### TASK TO CARRY OUT
Return every line from the listing where the word "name" occurs.

### RECORDS TO PROCESS
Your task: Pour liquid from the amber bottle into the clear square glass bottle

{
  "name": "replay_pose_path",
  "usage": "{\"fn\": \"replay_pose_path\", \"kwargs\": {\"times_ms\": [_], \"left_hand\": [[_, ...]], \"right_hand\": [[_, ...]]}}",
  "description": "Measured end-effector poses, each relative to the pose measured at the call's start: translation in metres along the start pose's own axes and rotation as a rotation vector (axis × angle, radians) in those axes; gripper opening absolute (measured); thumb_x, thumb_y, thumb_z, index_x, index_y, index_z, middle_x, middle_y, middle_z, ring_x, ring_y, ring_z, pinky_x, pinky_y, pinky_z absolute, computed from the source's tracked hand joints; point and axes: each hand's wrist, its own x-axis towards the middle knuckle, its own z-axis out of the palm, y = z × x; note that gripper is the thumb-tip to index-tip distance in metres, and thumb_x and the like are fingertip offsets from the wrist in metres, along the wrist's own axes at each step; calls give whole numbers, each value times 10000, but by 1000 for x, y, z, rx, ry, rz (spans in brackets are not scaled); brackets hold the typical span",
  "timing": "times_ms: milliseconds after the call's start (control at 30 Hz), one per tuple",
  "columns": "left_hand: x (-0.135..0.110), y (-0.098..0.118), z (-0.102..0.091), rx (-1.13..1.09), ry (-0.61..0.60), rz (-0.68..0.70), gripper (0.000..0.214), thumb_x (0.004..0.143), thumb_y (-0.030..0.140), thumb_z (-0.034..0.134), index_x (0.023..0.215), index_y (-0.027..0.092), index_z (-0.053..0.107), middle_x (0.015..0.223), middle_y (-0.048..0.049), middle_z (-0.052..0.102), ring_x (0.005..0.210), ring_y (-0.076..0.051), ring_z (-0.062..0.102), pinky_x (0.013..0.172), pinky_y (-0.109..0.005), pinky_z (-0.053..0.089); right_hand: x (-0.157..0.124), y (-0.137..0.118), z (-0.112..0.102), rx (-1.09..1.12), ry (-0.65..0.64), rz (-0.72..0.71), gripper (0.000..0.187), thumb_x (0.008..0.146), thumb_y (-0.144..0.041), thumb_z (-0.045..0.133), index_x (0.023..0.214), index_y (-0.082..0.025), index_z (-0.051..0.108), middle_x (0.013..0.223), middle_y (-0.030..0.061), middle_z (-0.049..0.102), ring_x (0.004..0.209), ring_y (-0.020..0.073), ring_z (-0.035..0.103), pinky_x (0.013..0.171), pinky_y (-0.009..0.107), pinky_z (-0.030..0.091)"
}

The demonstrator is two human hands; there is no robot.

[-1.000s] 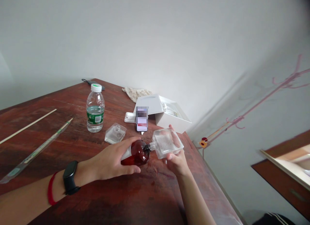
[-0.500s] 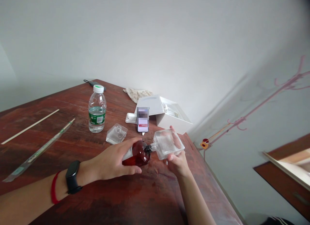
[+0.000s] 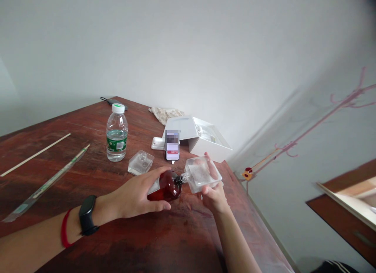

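Note:
My left hand [image 3: 138, 192] is wrapped round a brown bottle [image 3: 169, 185] with a pale label, tilted so its black neck points right. My right hand [image 3: 214, 192] grips a clear, square glass bottle [image 3: 202, 173] from its right side, also tilted. The threaded neck of the clear bottle meets the black neck of the brown one. Whether liquid is passing between them I cannot tell. Just beyond my left hand lies another clear square glass bottle [image 3: 138, 165] on the wooden table [image 3: 164, 237].
A water bottle [image 3: 116, 136] with a green label stands at the left. Two thin sticks, one wrapped [image 3: 55, 177] and one bare [image 3: 35, 154], lie further left. Behind the hands are a phone [image 3: 172, 145], an open white box [image 3: 210, 147] and a cloth [image 3: 164, 114].
Both hands still hold the two bottles neck to neck. The whole view has shifted very slightly; nothing was taken up or let go.

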Motion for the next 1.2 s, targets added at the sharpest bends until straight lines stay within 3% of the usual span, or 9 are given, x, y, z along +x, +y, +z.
{"fn": "replay_pose_path", "kwargs": {"times_ms": [133, 267, 500, 933, 1200], "left_hand": [[0, 0, -1, 2, -9, -15, 872, 890, 658, 754, 1580, 252, 408, 1507, -129, 625, 1322, -364, 641, 1173, -487, 475], [0, 0, -1, 4, -14, -29, 872, 882, 661, 758, 1570, 244, 421, 1501, -129, 628, 1317, -363, 644, 1164, -483, 483], [-1, 0, 2, 28, 26, -39, 870, 874, 701, 740, 1555, 250, 443, 1445, -127, 664, 1257, -366, 676, 1126, -493, 510], [-1, 3, 3, 7, 23, -53, 876, 854, 693, 764, 1537, 239, 457, 1450, -129, 662, 1285, -371, 663, 1145, -498, 496], [-2, 3, 3, -27, 21, -59, 876, 857, 691, 767, 1532, 239, 438, 1475, -156, 641, 1315, -380, 643, 1151, -523, 486]], "right_hand": [[-1, -3, 2, 0, 25, 2, 1067, 535, -588, 1000, 1489, -402, 559, 1288, 35, 693, 1039, 319, 711, 864, 467, 611], [-2, -4, 2, 23, 32, 38, 1098, 535, -544, 1014, 1513, -410, 533, 1290, 25, 692, 933, 268, 714, 810, 417, 616], [-2, -6, 3, 44, 45, 47, 1093, 505, -521, 1039, 1491, -422, 578, 1338, 20, 671, 1167, 291, 649, 905, 393, 588], [-3, -6, 1, 52, -20, 25, 1105, 580, -526, 1014, 1553, -405, 504, 1356, 39, 661, 1025, 230, 692, 865, 350, 602], [-2, -2, 0, 18, -6, 47, 1128, 583, -542, 1006, 1573, -403, 484, 1394, 61, 665, 1106, 277, 688, 947, 419, 591]]}}
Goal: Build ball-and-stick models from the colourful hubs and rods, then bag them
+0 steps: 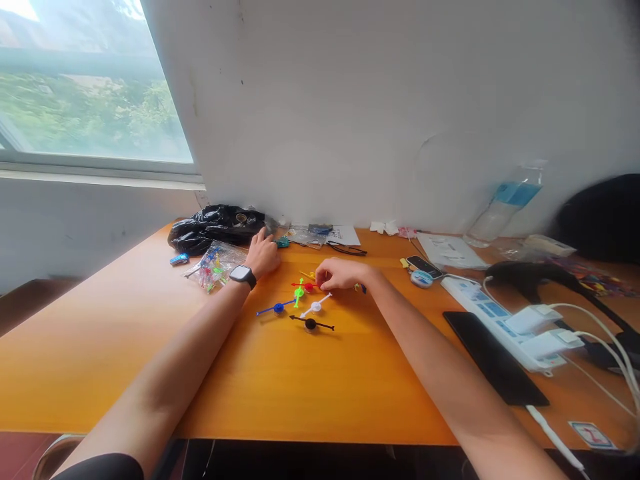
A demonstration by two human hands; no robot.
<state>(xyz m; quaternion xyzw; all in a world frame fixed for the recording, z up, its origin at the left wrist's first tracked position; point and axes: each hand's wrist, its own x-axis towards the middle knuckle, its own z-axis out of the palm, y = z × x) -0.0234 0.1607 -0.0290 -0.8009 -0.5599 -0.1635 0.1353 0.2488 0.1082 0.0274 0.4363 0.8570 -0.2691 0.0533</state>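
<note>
My left hand (263, 253), with a dark watch on its wrist, rests on the table beside the black plastic bag, fingers stretched forward. A small teal packet (283, 242) lies by its fingertips. My right hand (339, 273) is curled, its fingertips pinched at the tail end of a red arrow spinner (309, 287). Partly behind those fingers is a yellow arrow spinner (308, 275). Around them lie a green arrow spinner (299, 293), a blue one (279, 308), a white one (316, 307) and, closest to me, a black one (311, 325).
A clear bag of coloured plastic parts (216, 267) and the black plastic bag (217, 225) lie at left. Papers (343, 235) line the wall. To the right are a power strip (490, 310) with chargers, a black phone-like slab (493, 357) and a tilted bottle (505, 203).
</note>
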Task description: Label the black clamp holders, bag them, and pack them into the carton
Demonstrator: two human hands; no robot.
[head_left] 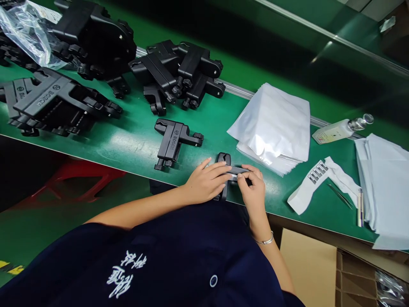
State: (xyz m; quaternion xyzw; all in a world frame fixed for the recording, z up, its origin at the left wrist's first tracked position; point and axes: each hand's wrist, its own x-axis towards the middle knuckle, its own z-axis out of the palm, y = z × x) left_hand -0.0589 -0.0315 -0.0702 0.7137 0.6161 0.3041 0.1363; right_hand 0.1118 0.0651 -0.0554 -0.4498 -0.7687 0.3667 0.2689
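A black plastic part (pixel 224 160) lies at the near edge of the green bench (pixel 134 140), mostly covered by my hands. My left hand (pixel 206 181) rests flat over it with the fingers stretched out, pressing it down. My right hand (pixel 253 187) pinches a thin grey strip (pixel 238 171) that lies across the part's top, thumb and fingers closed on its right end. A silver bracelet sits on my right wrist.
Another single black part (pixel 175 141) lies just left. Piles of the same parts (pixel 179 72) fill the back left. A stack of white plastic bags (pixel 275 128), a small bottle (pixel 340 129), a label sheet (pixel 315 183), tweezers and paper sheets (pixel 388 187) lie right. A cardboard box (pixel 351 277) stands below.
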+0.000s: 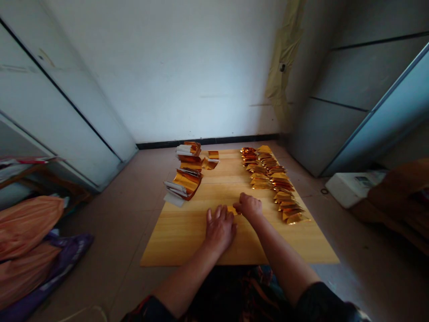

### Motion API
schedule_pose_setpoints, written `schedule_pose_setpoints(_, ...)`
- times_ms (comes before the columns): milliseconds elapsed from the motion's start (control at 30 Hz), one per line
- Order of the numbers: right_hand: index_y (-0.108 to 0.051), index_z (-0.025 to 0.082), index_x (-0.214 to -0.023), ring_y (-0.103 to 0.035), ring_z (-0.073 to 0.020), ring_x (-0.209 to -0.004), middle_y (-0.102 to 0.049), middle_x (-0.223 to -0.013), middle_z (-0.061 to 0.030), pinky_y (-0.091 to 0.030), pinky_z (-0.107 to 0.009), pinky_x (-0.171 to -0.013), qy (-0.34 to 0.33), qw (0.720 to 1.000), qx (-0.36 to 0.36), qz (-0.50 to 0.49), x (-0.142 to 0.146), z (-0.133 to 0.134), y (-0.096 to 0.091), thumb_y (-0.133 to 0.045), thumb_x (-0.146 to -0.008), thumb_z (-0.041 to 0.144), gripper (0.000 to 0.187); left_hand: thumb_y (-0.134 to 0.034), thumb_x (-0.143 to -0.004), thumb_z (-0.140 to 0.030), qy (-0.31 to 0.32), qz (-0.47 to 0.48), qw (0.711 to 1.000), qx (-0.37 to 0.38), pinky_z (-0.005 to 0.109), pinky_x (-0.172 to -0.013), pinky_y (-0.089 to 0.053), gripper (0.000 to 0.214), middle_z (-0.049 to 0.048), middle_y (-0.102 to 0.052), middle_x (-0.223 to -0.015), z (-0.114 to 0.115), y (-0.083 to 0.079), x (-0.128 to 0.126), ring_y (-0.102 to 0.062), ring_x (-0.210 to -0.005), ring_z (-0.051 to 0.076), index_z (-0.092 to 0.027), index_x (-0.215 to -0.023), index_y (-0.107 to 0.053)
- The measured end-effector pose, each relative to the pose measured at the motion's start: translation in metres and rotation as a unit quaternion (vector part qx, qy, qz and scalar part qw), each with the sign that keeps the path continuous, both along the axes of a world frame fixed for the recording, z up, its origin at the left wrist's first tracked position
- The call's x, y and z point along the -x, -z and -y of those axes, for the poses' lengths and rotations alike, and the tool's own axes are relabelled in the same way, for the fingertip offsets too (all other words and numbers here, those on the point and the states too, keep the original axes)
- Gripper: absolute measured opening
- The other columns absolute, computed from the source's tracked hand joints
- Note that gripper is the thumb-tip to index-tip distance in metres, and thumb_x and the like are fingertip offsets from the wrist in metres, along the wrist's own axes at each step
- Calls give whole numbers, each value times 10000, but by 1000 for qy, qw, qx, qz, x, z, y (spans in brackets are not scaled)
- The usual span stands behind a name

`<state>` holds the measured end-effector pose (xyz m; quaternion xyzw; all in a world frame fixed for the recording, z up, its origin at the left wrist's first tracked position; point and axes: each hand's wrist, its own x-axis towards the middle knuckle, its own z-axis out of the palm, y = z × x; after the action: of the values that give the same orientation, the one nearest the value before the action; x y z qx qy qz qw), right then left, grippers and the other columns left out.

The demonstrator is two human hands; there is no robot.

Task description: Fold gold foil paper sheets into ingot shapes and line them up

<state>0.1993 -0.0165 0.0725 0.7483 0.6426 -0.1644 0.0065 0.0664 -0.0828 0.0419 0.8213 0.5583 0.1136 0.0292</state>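
Observation:
Between my hands a small folded piece of gold foil paper point(232, 210) lies on the wooden board point(187, 241). My left hand point(219, 227) rests palm down on the board with its fingers stretched out, the fingertips at the left side of the foil paper. Curled fingers of my right hand point(249, 206) press on the right end of the same piece. Loose sheets of gold foil paper point(187, 180) with pale backs lie stacked at the far left. Rows of folded gold foil pieces point(268, 172) overlap along the right side.
A white wall point(187, 71) stands behind the board. Cabinets flank it left and right. Orange cloth point(30, 228) and a purple bag point(56, 268) are on the left. A white box point(348, 188) sits on the floor at right.

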Motion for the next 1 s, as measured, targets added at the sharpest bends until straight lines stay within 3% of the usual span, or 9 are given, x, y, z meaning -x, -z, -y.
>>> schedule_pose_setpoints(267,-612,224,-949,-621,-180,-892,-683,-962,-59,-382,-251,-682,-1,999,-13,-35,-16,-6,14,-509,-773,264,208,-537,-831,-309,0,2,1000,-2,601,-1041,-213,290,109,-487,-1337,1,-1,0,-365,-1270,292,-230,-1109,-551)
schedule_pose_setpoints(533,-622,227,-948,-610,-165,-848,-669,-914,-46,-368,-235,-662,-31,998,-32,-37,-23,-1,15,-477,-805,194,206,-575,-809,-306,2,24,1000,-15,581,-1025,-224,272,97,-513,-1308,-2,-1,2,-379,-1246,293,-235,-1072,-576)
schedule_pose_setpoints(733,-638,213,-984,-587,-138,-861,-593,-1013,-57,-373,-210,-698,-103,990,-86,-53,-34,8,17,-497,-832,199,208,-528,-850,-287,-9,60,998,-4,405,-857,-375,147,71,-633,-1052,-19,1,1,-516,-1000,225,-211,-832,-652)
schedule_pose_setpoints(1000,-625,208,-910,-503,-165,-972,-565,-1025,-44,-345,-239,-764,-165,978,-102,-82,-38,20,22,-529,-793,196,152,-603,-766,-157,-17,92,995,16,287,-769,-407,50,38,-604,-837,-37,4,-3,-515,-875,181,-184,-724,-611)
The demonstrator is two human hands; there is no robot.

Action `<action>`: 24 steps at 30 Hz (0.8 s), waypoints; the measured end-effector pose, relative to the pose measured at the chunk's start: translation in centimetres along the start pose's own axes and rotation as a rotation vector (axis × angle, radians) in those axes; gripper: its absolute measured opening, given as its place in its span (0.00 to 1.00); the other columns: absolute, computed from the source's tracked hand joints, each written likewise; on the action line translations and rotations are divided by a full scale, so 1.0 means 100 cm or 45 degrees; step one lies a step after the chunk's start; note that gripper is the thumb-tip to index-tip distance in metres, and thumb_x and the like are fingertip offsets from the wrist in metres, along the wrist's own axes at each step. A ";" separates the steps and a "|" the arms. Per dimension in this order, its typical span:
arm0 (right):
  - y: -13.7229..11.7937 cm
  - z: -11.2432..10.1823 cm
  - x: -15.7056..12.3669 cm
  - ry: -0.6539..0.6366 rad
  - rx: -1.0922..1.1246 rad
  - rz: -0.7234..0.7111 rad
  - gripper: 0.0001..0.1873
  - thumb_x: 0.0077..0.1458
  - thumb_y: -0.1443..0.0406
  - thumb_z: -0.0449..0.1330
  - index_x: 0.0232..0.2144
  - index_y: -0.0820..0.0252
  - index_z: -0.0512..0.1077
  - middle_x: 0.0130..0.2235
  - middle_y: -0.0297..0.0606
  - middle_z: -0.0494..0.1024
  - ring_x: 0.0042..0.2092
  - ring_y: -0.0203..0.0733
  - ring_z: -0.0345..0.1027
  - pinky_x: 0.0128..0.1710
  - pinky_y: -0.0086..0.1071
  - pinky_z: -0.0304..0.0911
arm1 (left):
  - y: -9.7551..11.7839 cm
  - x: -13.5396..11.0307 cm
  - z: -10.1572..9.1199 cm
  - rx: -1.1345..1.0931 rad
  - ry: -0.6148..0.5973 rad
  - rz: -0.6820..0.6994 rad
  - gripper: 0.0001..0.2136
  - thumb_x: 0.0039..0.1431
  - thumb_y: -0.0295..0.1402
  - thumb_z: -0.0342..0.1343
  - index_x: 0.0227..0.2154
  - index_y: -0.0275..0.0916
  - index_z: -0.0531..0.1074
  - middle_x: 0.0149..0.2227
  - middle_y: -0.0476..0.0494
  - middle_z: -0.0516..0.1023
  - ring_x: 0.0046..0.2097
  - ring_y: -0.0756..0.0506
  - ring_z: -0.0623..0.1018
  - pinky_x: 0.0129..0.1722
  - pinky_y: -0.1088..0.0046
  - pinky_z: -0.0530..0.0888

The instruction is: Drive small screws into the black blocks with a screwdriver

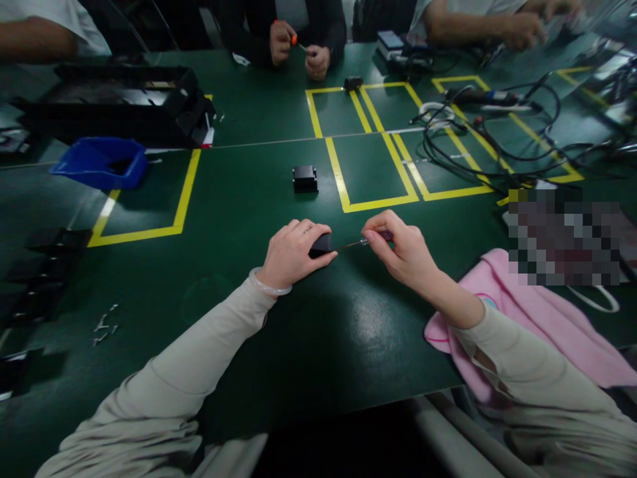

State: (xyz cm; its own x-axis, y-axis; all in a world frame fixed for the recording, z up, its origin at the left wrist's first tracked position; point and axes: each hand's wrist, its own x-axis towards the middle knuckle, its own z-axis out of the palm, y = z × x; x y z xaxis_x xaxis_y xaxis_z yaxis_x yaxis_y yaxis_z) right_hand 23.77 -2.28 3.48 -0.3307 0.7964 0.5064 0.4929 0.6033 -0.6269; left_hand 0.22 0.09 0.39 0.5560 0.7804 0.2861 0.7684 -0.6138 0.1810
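Observation:
Near the middle of the green table, my left hand (298,251) is closed round a small black block-shaped part (321,245), mostly hidden by the fingers. My right hand (401,247) grips the dark handle of a screwdriver (354,244). Its thin metal shaft points left, and the tip meets or nearly meets the right side of the part; I cannot tell which. Beyond my hands a similar black part (304,178) rests on the table by itself.
At left are a blue bin (102,162), stacked black trays (124,103), black parts (42,269) and small metal pieces (103,325). Cables (448,156) lie at right, above a pink cloth (527,318). Across the table a person's hands (301,50) hold an orange-handled tool.

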 end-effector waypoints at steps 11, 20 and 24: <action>0.001 0.000 0.000 -0.015 -0.010 -0.002 0.05 0.66 0.62 0.55 0.36 0.56 0.67 0.29 0.30 0.74 0.27 0.33 0.69 0.28 0.26 0.62 | -0.001 0.001 0.002 0.005 0.017 0.011 0.20 0.64 0.50 0.54 0.49 0.41 0.73 0.44 0.42 0.77 0.45 0.41 0.74 0.45 0.64 0.70; 0.000 0.000 0.000 -0.002 -0.009 -0.018 0.03 0.66 0.64 0.54 0.39 0.57 0.67 0.30 0.31 0.74 0.28 0.33 0.70 0.29 0.26 0.63 | -0.001 0.000 0.001 0.002 0.013 0.006 0.20 0.64 0.50 0.54 0.49 0.41 0.73 0.44 0.42 0.77 0.44 0.41 0.74 0.45 0.64 0.69; 0.000 -0.001 0.000 -0.015 0.003 -0.024 0.04 0.66 0.64 0.54 0.37 0.56 0.66 0.29 0.30 0.74 0.27 0.32 0.69 0.28 0.25 0.62 | 0.000 0.001 0.001 0.004 0.012 0.010 0.20 0.64 0.50 0.54 0.49 0.40 0.73 0.44 0.42 0.77 0.44 0.41 0.74 0.45 0.64 0.70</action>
State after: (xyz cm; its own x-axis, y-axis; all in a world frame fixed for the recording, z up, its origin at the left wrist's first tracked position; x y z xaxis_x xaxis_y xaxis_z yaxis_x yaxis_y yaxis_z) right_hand 23.83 -2.24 3.53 -0.3492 0.7853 0.5112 0.4849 0.6183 -0.6185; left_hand 0.26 0.18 0.28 0.5588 0.7747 0.2960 0.7654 -0.6192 0.1755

### EXERCISE SOLUTION
  "name": "replay_pose_path",
- The usual span stands behind a name

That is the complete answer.